Note, the features you'll need can be generated from the raw table ai4f.AAPL10Y
using Pandas functions. However, it's better to take advantage of the serverless-ness of BigQuery to do the data pre-processing rather than applying the necessary transformations locally.
In [ ]:
%%bigquery df
WITH
raw AS (
SELECT
date,
close,
LAG(close, 1) OVER(ORDER BY date) AS min_1_close,
LAG(close, 2) OVER(ORDER BY date) AS min_2_close,
LAG(close, 3) OVER(ORDER BY date) AS min_3_close,
LAG(close, 4) OVER(ORDER BY date) AS min_4_close
FROM
`ai4f.AAPL10Y`
ORDER BY
date DESC ),
raw_plus_trend AS (
SELECT
date,
close,
min_1_close,
IF (min_1_close - min_2_close > 0, 1, -1) AS min_1_trend,
IF (min_2_close - min_3_close > 0, 1, -1) AS min_2_trend,
IF (min_3_close - min_4_close > 0, 1, -1) AS min_3_trend
FROM
raw ),
train_data AS (
SELECT
date,
close,
min_1_close AS day_prev_close,
IF (min_1_trend + min_2_trend + min_3_trend > 0, 1, -1) AS trend_3_day
FROM
raw_plus_trend
ORDER BY
date ASC )
SELECT
*
FROM
train_data
View the first five rows of the query's output. Note that the object df
containing the query output is a Pandas Dataframe.
In [ ]:
print(type(df))
df.dropna(inplace=True)
df.head()
The simplest plot you can make is to show the closing stock price as a time series. Pandas DataFrames have built in plotting funtionality based on Matplotlib.
In [ ]:
df.plot(x='date', y='close');
You can also embed the trend_3_day
variable into the time series above.
In [ ]:
start_date = '2018-06-01'
end_date = '2018-07-31'
plt.plot(
'date', 'close', 'k--',
data = (
df.loc[pd.to_datetime(df.date).between(start_date, end_date)]
)
)
plt.scatter(
'date', 'close', color='b', label='pos trend',
data = (
df.loc[df.trend_3_day == 1 & pd.to_datetime(df.date).between(start_date, end_date)]
)
)
plt.scatter(
'date', 'close', color='r', label='neg trend',
data = (
df.loc[(df.trend_3_day == -1) & pd.to_datetime(df.date).between(start_date, end_date)]
)
)
plt.legend()
plt.xticks(rotation = 90);
In [ ]:
df.shape
In this section you'll train a linear regression model to predict AAPL closing prices when given the previous day's closing price day_prev_close
and the three day trend trend_3_day
. A training set and test set are created by sequentially splitting the data after 2000 rows.
In [ ]:
features = ['day_prev_close', 'trend_3_day']
target = 'close'
X_train, X_test = df.loc[:2000, features], df.loc[2000:, features]

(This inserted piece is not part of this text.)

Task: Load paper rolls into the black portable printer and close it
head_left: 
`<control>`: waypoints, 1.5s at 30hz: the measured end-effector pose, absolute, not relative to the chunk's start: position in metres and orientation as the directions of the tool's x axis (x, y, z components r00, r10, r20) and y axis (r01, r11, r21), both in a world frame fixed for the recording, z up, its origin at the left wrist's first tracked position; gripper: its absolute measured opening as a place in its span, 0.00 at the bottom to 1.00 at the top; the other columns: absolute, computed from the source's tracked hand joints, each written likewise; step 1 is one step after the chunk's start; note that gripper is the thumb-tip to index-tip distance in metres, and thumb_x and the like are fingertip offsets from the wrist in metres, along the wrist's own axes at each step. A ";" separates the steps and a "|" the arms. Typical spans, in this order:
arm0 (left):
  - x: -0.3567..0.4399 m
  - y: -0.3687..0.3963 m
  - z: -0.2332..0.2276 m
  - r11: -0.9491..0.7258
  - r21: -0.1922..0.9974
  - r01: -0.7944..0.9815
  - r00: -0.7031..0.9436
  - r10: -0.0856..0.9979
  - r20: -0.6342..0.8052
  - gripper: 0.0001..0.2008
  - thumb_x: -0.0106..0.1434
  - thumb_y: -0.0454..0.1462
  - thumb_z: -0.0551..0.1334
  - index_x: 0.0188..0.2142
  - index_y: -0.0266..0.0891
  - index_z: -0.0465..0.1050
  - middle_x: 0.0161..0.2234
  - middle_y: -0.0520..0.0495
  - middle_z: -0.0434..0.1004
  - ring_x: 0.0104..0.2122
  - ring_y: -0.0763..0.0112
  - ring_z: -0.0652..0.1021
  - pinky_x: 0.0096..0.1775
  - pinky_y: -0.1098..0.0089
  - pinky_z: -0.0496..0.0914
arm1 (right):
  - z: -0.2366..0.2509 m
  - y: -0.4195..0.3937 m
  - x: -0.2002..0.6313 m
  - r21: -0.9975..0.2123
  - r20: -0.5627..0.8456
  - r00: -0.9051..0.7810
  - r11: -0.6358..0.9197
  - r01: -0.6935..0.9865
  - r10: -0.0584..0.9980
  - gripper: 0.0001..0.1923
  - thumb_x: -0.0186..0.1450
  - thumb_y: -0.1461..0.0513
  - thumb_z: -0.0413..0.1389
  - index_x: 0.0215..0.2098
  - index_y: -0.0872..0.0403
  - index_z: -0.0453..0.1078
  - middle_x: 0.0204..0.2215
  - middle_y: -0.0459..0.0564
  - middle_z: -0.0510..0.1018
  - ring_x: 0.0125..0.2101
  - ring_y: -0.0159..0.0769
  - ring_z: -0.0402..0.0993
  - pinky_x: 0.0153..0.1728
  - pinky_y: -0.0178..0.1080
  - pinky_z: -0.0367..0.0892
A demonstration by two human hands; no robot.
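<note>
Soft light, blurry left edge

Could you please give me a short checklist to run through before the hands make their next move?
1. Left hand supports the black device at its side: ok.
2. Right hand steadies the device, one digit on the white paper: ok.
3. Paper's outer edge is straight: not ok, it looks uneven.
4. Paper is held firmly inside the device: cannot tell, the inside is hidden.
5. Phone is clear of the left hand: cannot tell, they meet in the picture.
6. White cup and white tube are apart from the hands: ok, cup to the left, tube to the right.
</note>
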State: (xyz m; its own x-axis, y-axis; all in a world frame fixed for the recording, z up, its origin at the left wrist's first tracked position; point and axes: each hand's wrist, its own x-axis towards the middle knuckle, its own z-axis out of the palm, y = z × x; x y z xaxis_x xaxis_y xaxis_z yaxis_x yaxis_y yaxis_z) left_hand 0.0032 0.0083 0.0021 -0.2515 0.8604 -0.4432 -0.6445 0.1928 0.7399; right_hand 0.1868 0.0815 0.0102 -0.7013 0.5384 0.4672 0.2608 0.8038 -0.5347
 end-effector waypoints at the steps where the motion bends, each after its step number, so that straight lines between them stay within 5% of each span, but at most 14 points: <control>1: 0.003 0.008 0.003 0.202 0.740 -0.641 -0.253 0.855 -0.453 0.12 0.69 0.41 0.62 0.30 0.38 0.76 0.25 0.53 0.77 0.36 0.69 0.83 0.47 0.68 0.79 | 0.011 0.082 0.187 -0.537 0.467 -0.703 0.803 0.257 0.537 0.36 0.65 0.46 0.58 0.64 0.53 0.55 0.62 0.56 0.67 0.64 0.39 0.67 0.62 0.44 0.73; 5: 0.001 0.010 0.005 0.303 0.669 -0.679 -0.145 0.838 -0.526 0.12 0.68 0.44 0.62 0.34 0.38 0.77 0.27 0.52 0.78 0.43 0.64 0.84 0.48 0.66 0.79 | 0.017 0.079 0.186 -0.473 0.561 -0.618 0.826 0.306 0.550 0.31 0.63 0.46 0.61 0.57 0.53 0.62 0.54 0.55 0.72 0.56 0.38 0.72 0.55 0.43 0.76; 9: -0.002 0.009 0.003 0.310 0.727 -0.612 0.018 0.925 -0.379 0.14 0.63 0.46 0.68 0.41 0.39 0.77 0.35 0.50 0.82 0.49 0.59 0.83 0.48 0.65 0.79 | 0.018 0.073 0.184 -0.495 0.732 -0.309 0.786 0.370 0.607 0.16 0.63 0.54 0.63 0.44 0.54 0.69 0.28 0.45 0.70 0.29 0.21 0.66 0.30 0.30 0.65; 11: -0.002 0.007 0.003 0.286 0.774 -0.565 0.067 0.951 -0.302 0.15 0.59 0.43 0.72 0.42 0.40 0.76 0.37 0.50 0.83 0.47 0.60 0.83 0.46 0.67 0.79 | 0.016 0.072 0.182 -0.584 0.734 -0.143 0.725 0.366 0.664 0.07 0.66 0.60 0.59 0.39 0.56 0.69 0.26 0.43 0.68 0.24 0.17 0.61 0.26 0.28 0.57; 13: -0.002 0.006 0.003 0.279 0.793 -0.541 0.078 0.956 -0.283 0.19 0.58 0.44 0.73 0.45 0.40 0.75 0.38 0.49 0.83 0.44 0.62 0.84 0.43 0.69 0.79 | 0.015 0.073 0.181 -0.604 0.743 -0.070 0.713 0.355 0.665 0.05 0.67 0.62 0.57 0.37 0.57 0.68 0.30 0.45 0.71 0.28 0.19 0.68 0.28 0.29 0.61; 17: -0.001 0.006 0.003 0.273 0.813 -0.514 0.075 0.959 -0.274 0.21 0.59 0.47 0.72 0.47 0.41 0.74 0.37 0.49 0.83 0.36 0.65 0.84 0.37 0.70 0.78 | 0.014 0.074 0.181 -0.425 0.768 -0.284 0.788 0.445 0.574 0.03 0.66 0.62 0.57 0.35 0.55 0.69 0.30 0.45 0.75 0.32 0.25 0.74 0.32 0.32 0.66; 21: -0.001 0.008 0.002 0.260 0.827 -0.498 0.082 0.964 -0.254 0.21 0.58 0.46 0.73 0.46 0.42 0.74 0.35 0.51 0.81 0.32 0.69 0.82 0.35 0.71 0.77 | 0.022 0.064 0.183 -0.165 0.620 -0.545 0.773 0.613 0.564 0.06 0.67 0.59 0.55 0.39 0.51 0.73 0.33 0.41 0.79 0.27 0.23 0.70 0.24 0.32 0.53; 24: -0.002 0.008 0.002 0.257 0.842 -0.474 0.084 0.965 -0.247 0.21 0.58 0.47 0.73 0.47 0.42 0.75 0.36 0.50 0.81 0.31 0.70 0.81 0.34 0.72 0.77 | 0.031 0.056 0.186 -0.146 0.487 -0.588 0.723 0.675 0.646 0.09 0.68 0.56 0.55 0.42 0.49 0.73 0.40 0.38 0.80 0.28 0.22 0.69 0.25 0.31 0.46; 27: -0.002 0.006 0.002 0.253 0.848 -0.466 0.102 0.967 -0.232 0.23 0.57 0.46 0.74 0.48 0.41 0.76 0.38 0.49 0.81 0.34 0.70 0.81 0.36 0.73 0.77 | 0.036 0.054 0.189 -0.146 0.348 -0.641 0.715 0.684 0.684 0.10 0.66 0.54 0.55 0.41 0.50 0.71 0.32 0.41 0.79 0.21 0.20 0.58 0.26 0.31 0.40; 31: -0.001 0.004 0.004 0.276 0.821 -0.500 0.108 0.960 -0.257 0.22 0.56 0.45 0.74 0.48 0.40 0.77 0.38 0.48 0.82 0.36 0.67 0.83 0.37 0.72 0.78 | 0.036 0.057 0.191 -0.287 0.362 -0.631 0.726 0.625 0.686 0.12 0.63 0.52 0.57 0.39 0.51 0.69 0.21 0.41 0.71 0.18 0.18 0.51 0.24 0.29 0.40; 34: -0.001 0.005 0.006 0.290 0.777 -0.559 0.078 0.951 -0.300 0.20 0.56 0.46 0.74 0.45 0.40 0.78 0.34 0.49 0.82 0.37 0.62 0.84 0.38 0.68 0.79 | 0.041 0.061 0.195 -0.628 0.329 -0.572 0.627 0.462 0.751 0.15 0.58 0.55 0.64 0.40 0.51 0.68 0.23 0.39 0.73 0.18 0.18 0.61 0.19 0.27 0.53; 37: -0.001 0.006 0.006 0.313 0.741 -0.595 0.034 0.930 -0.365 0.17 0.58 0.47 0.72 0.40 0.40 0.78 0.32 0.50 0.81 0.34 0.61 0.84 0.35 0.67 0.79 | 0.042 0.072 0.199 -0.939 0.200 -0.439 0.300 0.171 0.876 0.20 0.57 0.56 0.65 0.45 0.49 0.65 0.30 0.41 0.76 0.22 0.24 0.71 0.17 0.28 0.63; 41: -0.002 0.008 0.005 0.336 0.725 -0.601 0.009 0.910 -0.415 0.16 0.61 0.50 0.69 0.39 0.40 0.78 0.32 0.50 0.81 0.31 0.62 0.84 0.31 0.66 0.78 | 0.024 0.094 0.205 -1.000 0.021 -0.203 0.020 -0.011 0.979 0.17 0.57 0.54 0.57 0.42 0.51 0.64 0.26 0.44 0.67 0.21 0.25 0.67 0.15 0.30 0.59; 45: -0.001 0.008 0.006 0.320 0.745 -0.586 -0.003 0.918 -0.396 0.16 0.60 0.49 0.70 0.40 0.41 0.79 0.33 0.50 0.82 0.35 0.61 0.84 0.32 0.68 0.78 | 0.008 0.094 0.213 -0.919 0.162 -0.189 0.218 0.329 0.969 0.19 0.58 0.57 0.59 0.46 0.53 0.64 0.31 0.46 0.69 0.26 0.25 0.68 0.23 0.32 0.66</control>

y_train, y_test = df.loc[:2000, target], df.loc[2000:, target]
In [ ]:
# Create linear regression object. Don't include an intercept,
# TODO
In [ ]:
# Train the model using the training set
# TODO
In [ ]:
# Make predictions using the testing set
# TODO
In [ ]:
# Print the root mean squared error of your predictions
# TODO
In [ ]:
# Print the variance score (1 is perfect prediction)
# TODO
In [ ]:
# Plot the predicted values against their corresponding true values
# TODO
The model's predictions are more or less in line with the truth. However, the utility of the model depends on the business context (i.e. you won't be making any money with this model). It's fair to question whether the variable trend_3_day
even adds to the performance of the model:
In [ ]:
print('Root Mean Squared Error: {0:.2f}'.format(np.sqrt(mean_squared_error(y_test, X_test.day_prev_close))))
Indeed, the RMSE is actually lower if we simply use the previous day's closing value as a prediction! Does increasing the number of days included in the trend improve the model? Feel free to create new features and attempt to improve model performance!